## Problem
Show every line below where "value" can be found.

Records for this exercise below:

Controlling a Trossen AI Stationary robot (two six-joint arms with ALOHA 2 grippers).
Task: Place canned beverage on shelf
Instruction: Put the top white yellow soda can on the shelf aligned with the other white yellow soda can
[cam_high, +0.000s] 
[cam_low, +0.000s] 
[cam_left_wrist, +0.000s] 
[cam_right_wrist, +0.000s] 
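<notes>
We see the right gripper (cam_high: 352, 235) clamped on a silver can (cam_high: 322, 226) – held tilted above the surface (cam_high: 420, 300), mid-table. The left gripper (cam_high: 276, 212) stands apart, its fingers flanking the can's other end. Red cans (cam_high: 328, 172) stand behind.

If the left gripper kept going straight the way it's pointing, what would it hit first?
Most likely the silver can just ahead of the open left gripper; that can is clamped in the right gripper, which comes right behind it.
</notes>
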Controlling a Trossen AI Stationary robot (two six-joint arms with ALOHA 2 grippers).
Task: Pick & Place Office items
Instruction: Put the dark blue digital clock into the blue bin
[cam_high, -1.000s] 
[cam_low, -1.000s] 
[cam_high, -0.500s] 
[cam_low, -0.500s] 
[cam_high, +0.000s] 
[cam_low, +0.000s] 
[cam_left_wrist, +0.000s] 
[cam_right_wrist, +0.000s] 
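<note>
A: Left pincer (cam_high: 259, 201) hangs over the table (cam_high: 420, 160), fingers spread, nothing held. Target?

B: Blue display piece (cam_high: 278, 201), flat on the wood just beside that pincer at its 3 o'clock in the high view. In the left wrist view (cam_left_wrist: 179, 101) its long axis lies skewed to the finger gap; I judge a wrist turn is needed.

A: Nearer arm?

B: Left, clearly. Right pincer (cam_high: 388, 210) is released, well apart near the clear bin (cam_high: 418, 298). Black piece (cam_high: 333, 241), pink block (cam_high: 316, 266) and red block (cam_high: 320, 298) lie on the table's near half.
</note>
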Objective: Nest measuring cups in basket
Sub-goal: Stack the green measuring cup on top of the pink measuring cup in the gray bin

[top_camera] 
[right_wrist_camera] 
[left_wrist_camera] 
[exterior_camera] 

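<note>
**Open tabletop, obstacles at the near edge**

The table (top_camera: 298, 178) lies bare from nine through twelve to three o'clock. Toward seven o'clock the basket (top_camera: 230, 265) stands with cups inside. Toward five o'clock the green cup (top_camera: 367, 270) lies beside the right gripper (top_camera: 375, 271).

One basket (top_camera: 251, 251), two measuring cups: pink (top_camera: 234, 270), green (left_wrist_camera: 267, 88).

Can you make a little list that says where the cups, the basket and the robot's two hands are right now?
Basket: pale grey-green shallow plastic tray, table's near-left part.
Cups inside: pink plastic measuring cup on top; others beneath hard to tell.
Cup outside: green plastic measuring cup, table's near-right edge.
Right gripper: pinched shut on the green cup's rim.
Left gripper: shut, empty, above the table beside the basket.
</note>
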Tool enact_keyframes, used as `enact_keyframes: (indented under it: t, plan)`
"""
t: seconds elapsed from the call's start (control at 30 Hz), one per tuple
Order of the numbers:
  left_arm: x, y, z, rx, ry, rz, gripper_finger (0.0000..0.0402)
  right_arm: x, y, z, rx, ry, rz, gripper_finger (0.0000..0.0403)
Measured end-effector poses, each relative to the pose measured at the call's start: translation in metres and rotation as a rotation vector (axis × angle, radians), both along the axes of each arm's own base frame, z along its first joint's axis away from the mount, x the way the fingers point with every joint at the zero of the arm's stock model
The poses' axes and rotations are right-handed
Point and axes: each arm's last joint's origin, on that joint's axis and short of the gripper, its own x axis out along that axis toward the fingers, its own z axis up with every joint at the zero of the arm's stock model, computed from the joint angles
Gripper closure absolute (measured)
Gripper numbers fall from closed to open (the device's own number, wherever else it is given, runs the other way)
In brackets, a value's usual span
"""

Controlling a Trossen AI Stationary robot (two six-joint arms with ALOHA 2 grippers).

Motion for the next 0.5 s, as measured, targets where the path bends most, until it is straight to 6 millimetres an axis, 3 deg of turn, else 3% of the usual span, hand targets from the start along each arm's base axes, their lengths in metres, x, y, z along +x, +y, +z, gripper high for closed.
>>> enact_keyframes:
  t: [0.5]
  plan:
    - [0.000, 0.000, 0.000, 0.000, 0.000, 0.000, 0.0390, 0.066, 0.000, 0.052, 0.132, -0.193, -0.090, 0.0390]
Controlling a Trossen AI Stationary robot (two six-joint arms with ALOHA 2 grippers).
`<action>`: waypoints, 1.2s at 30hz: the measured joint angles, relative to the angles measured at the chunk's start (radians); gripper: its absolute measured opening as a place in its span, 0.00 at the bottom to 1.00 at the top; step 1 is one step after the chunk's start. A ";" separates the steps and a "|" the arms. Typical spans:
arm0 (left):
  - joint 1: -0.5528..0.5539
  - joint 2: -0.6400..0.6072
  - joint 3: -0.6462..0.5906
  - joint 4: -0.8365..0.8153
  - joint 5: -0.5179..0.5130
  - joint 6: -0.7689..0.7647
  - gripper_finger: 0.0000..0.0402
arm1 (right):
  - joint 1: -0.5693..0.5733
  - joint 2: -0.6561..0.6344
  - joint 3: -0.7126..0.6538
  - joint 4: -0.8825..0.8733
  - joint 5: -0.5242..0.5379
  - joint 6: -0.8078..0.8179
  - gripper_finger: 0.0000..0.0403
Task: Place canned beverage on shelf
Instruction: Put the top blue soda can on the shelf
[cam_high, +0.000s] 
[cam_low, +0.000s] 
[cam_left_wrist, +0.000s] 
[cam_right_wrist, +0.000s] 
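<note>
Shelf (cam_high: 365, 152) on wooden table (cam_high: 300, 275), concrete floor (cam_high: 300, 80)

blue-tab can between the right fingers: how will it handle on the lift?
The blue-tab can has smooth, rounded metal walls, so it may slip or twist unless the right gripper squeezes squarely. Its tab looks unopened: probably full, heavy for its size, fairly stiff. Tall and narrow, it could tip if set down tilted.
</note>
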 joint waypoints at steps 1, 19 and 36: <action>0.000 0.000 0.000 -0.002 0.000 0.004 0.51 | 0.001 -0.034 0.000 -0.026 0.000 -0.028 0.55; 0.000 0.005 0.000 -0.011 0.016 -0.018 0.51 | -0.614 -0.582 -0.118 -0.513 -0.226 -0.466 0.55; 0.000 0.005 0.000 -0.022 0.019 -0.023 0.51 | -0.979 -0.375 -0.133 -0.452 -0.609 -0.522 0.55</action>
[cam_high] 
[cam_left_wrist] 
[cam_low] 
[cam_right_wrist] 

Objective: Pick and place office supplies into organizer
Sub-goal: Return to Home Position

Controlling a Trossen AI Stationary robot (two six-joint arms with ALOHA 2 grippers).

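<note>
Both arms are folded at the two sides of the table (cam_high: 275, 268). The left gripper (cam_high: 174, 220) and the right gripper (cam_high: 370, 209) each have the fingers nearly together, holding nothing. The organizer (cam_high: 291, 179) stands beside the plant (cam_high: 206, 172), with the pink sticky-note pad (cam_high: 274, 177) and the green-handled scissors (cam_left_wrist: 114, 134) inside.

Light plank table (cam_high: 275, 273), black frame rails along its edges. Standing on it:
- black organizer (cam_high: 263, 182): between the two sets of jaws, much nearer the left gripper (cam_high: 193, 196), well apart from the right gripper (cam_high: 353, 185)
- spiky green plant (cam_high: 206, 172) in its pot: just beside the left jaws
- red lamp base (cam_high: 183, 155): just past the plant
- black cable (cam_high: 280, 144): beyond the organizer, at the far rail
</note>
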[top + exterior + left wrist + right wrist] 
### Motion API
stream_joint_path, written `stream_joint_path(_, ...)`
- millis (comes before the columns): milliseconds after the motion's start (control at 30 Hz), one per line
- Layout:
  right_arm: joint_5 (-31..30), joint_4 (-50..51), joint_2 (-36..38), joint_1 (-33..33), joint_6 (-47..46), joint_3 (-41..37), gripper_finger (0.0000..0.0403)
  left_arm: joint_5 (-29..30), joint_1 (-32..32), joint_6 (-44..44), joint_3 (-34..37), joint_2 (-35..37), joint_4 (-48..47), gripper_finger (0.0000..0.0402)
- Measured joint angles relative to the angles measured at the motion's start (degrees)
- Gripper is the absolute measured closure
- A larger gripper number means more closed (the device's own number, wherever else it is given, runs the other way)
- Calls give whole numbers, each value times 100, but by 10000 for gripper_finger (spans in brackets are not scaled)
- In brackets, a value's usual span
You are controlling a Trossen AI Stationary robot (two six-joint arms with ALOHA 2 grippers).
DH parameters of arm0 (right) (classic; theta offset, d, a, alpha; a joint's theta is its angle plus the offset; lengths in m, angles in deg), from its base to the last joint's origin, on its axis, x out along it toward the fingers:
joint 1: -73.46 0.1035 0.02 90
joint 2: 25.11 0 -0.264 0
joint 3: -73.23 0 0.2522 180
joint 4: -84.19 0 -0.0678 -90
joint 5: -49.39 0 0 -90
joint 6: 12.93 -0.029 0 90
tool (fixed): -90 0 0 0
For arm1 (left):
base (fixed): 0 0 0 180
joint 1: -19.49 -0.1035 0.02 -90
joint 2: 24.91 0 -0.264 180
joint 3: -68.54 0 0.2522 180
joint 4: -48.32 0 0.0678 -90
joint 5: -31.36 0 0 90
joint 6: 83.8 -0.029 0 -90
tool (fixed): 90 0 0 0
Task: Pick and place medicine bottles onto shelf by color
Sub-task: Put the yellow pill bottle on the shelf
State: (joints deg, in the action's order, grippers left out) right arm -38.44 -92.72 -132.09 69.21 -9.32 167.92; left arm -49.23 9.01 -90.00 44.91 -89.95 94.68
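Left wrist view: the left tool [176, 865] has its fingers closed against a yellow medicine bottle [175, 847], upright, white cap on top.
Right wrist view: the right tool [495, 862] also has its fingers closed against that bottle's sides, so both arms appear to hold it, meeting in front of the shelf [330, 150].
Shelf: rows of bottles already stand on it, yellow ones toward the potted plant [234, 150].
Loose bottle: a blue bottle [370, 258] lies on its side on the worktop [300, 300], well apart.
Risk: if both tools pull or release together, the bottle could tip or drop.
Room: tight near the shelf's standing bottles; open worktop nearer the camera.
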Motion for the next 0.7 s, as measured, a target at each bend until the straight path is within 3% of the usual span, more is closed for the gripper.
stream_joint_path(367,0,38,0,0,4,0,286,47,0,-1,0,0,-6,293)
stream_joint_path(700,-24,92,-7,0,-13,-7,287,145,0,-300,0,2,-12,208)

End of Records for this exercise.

## Result
In brackets, a value's usual span
- Calls give whole numbers, each value times 100, but by 10000 for gripper_finger (spans in brackets are not scaled)
- In brackets, a value's usual span

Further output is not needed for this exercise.